One incident of speeding on Midland Road left a cyclist dead.
Nicholas Harrison was riding home from a night shift on November 22, 2017, when he was struck by Kade Scrivens just after 3am.
Scrivens, of Booth Street, Handsworth, was speeding in his BMW 116i M Sport before he lost control, veered onto the wrong side of the road and collided with Mr Harrison.
At the time, Mr Harrison, 59, was wearing high-visibility clothing and flashing lights and he was riding in a cycle lane.
Scrivens drove off from the scene, making the incident a hit-and-run, leaving the critically injured Mr Harrison in the road.

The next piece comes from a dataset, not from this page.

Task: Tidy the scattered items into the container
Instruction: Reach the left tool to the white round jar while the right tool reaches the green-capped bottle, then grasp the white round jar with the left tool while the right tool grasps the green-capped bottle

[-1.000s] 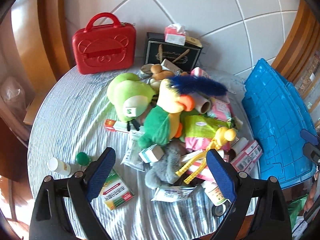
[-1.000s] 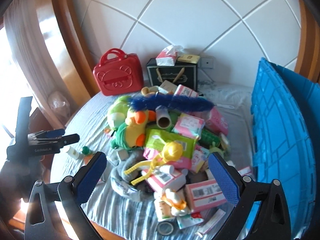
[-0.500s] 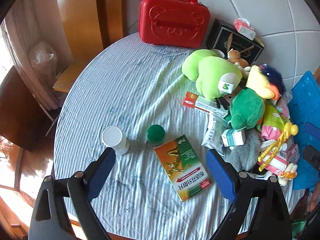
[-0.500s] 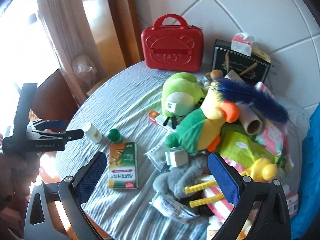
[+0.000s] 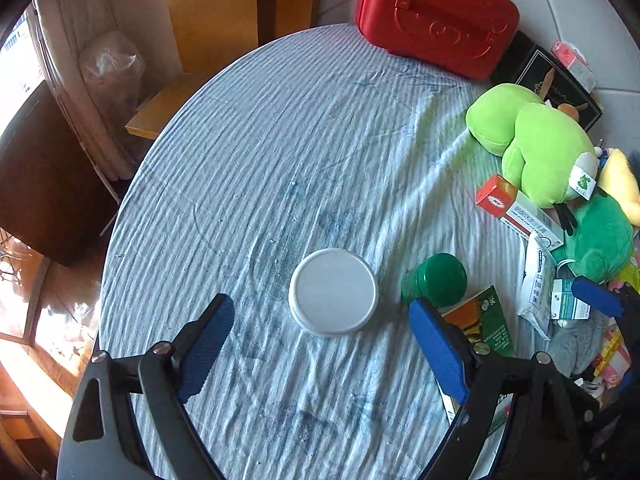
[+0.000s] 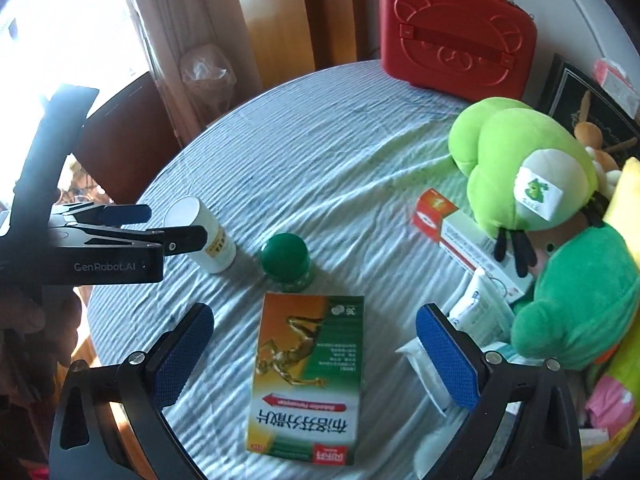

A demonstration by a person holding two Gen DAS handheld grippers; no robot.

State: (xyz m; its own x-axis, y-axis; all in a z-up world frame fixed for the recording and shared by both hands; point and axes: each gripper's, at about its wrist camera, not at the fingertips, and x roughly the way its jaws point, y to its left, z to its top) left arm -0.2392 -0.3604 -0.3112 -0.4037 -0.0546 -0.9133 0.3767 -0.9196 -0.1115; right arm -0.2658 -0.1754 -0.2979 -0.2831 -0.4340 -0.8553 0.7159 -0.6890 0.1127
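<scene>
1. Left wrist view: the left gripper hangs over the striped tablecloth with its blue pads spread wide and nothing between them. The white bottle stands upright, seen cap-on, centred in the gap; that framing suggests it is the chosen pick, the pads set to close on its sides.
2. Same view: the green-capped bottle stands just beside the white one, near the right-hand pad, so a careless closing might nudge it. Beyond lie a red-and-white carton, a light green plush and a dark green plush at the heap's edge. The red case stands upright at the table's far rim.
3. Right wrist view: the right gripper is likewise wide open and empty, poised above the orange-and-green box, which lies flat, printed face up. A flat box calls for gripping across its narrow width.
4. Same view: the left gripper shows from the side, level with the white bottle and partly in front of it; whether it touches cannot be told here. The green-capped bottle stands between the bottle and the box.
5. The container for tidying appears in neither view, so every item still waits on the table.
</scene>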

He was found by a passer-by who contacted the emergency services, but they could do nothing to save him and he was pronounced dead at the scene, having suffered multiple injuries.
With no witnesses, Scriven evaded the police for two days before handing himself in.
Scriven eventually pleaded guilty to causing death by dangerous driving at court and was jailed for seven-and-a-half years in 2018.
Cllr James highlighted the spot where Mr Harrison had been struck on Midland Road, pointing out that a section of a wooden safety barrier which was damaged in the collision has not been replaced four years later.
Meanwhile, Florentine Chinanga-Chou, 19, died after he was hit by a Vauxhall Corsa on Midland Road on Friday, November 27.